I try to find what emotionally matches the story and gets me going, even if I can’t necessarily use it in the video due to copyright. Some things I knew I'd be able to get away with, some I had to hope and pray, and some I'll edit to buggery until they stop triggering the system. I knew early on that I wanted The Misfits 'Universal Appeal'- not only because it fit so perfectly, but because it also called back to a video I'd already made on Jem and the Holograms. Really, every track has a couple of meanings, some more obvious than others.

Sometimes I just get really lucky- I sought out things with 'Thunder' in the name very early in searching for the right sounds, and the Thunder Force games fit the bill and kind of established the base sound I was after when it came to scoring their action. Once again, aggressive, but also heavy on electronic sounds and guitars, anything that matched the lightning bolt imagery. The 'Tan Tan Ta Ta Ta Tan' theme was just such a good heroic take and matched the era so of course I had to go with it as the Thunderbolts Motif, and you'll hear it and a few other tracks a couple times throughout.

Still, there was one song I really wanted, which I’d teased all the way since the original trailer years ago, that I actually wasn't sure I'd get. The Stranglers 'No More Heroes' is pretty on the nose, as titles go, but I wanted the aggression it came with, and to present it differently. You can see the song both as a lament and as a bunch of villains celebrating that they finally got what they wanted, which to me really sells that this is a series about Marvel villainy as a whole. Luckily a new service for content creators had been devised where, for a small fee, you can pay to use a library of existing popular songs, and while it’s not completely extensive so far, it did have almost all of The Stranglers output, which was a godsend for this project. I’ve been advocating for something like this for a long time and I’m glad it finally exists for us to use. 

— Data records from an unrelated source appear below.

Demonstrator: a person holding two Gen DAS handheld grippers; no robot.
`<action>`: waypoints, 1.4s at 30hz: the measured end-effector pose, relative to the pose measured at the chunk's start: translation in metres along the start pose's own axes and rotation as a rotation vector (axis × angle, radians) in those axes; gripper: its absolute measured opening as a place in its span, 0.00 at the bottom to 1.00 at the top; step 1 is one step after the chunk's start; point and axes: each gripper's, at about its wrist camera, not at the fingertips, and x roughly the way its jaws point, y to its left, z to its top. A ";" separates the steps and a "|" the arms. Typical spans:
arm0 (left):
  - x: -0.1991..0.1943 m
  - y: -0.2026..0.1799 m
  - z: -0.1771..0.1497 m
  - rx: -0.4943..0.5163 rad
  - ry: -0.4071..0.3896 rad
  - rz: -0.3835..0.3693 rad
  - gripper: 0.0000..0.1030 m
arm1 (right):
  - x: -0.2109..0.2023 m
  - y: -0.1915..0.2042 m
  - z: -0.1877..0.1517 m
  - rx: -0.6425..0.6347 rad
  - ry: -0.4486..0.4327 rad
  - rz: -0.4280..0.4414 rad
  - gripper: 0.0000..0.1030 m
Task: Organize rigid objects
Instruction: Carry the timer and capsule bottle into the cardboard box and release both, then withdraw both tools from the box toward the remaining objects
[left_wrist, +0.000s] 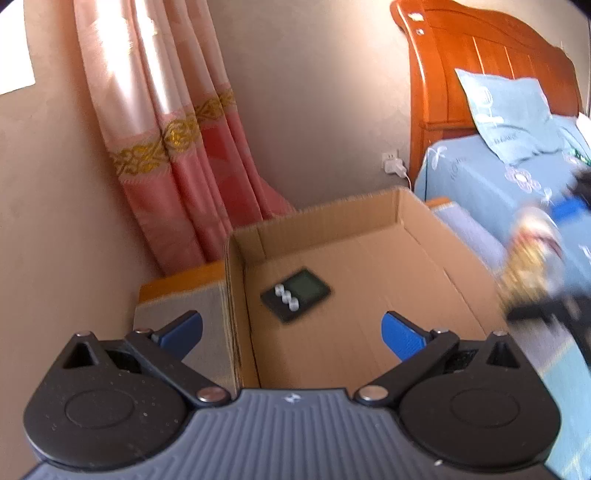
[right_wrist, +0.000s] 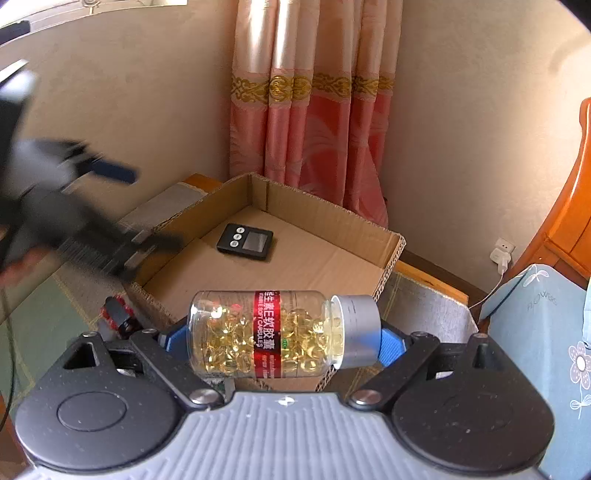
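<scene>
**One item boxed, one bottle in transit, at least one object left outside**

Left side, right-wrist view: the left gripper (right_wrist: 110, 206) shows as a blurred dark shape over the near-left wall of the cardboard box (right_wrist: 388, 251). In its own wrist view the blue fingers (left_wrist: 402, 338) stand spread wide with nothing between them; the hand is released and empty, poised above the box floor.

Below that gripper, on the mat outside the box's near-left corner, lies a small red-and-black object (right_wrist: 118, 314); partly hidden, identity cannot be told. Judged as not yet sorted.

Centre: the box sits open-topped on a low surface near the pink curtain (right_wrist: 314, 122). A black digital timer (right_wrist: 245, 242) with three white buttons lies flat on the box floor toward the far-left corner, apart from the walls. Counted as done. The rest of the floor is bare cardboard.

Right: the right gripper (right_wrist: 280, 339) clamps a clear softgel capsule bottle (right_wrist: 273, 334) end to end, one pad on its base, the other on the grey cap. The bottle lies horizontal, held in the air at the near edge of the box, not yet over the floor.

Estimate: early to middle. Remaining: carry the bottle in and release it, then collect the red-and-black object. Further items outside both views cannot be ruled out.
</scene>
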 end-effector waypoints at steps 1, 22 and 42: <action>-0.008 -0.002 -0.009 0.005 0.009 -0.009 0.99 | 0.002 0.000 0.003 0.001 0.003 -0.002 0.93; -0.062 0.019 -0.106 -0.200 0.024 0.030 0.99 | 0.125 -0.014 0.085 0.075 0.113 -0.131 0.96; -0.065 0.015 -0.120 -0.176 0.031 0.007 0.99 | 0.063 0.013 0.043 0.123 0.129 -0.153 1.00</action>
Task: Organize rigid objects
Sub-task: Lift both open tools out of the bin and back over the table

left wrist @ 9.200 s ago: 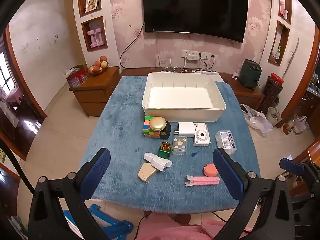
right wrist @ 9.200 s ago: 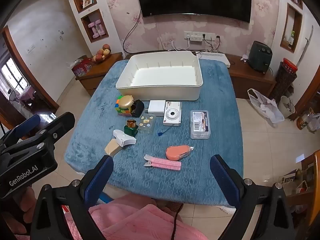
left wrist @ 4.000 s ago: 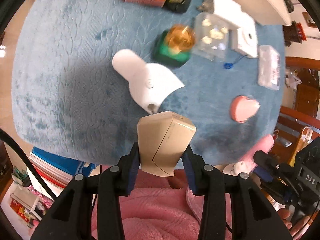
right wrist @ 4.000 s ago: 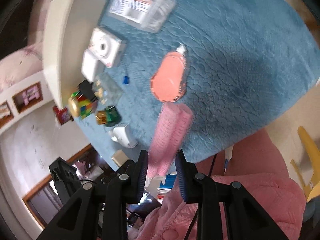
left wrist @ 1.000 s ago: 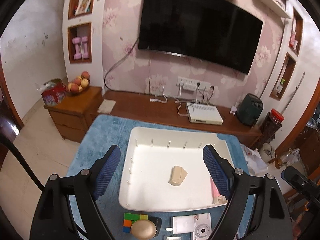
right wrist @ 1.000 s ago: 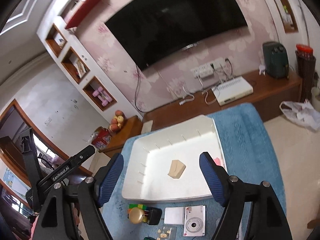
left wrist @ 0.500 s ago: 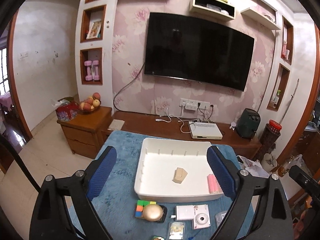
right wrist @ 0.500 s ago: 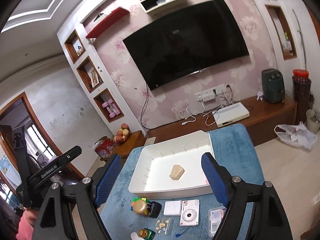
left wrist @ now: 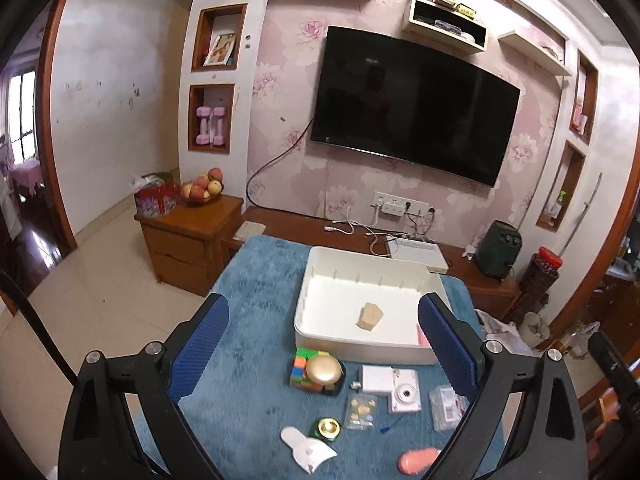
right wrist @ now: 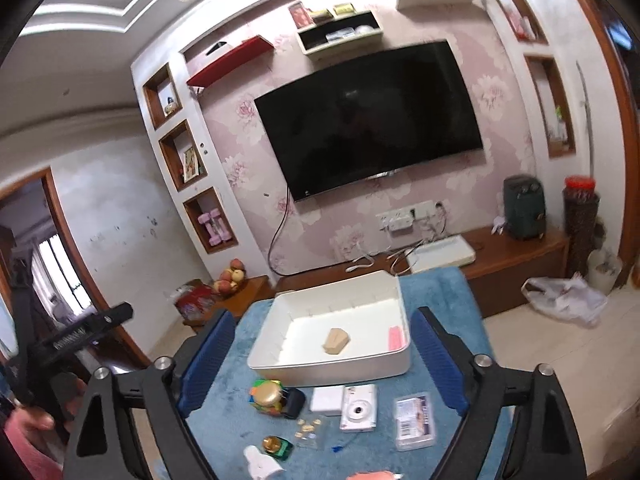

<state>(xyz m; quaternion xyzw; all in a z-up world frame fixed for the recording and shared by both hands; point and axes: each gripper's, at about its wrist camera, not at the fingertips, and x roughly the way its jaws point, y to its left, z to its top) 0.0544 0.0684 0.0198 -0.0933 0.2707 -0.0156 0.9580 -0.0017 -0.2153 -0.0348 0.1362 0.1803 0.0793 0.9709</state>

 I’ve tried to be extremely careful with the tracks from this point regardless. Most of the choices I wanted I got, and I found great backups for the ones I didn’t get, and I’ve been tracking what I can and can’t use well into the later episodes as well. Sometimes I get lucky with a track that doesn’t trigger the system but sometimes I get caught unawares, and I have a lot of methods and backup techniques on standby to make that an easier process than it’s ever been before. 

 Really, I just hope Lickd uploads all the songs I want in the next month or something. 

 The Film

 I devised this series in 2020, and made some decisions I’ve stuck with since, even after many drafts. However, I was made aware that a film was in production in 2021. I assumed this would take a while to get made, longer than it would take me to make something. Then, in 2022, at D23 (which I attended), they announced the film was now going ahead fairly quickly, revealing the premise and lineup of the team. Both were very different from the original story, but now, I was in full panic mode. 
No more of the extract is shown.